Prototype arkouda.for_each method.

Open wlav opened this issue 1 year ago • 1 comments

This PR is a WIP, added on request; it's an initial prototype showing how an arkouda.for_each method could be implemented. A true production version should take LLVM IR on the client side and send that instead of pickling the functor, then JIT it using ORCJit on the server. (Note that LLVM IR is not as stable as Python's pickle and thus there may be deviations between LLVM used in Chapel and LLVM used in Numba.) Doing so would remove the dependency on Python for the server.
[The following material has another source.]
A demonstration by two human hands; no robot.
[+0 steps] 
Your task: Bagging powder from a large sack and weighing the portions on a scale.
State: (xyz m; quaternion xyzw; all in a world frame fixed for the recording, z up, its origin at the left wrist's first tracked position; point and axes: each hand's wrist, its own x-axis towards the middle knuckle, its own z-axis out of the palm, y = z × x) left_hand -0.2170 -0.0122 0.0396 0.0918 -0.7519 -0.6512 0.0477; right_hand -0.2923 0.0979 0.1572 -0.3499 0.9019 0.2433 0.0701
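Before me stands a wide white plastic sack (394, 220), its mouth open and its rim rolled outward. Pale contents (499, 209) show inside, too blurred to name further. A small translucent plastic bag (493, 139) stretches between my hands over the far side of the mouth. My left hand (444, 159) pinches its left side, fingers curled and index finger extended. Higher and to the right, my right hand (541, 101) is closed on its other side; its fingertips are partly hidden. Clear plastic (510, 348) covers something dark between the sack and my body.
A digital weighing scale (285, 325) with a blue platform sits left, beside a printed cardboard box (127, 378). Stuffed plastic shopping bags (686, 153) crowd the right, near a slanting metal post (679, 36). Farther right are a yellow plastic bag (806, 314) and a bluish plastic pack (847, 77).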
There is a client-side dependency added on cloudpickle. That module allows for complete packaging of what is pickled as opposed to the standard pickle which only adds references to modules that are subsequently imported when unpickling. This is necessary since it can not be expected that client-side Python modules are available server-side. Going to LLVM IR instead would remove the need of this dependency.

PythonMsg needs to be uncommented in ServerModules.cfg to enable it, and building/linking with Python requires ARKOUDA_PYTHON_SERVER=1 when running make.

Some rough numbers as to why we're doing this; single node, all local, 10^10 float64s, a 1D p3:

numpy, externalized loop:      1hr 50min (est.)
arkouda, externalized loop:    178days (est.)
numpy.poly1d:                  92s
C++ vector -O3:                8s
arkouda.for_each:              3s

I'm somewhat new to Chapel; I'm presuming that it outperforms C++ b/c the code is either vectorized or threaded. numpy.poly1d is that much slower because of the creation of temporary arrays and subsequent memory copies. The arkouda.for_each timing includes running the JIT (no warmup; Numba itself also adds a one-off overhead of ~0.3s here).

Jul 18 '24 19:07 wlav

Just a note, to compile this PR you need to set export ARKOUDA_PYTHON_SERVER=True.

Sep 27 '24 16:09 ajpotts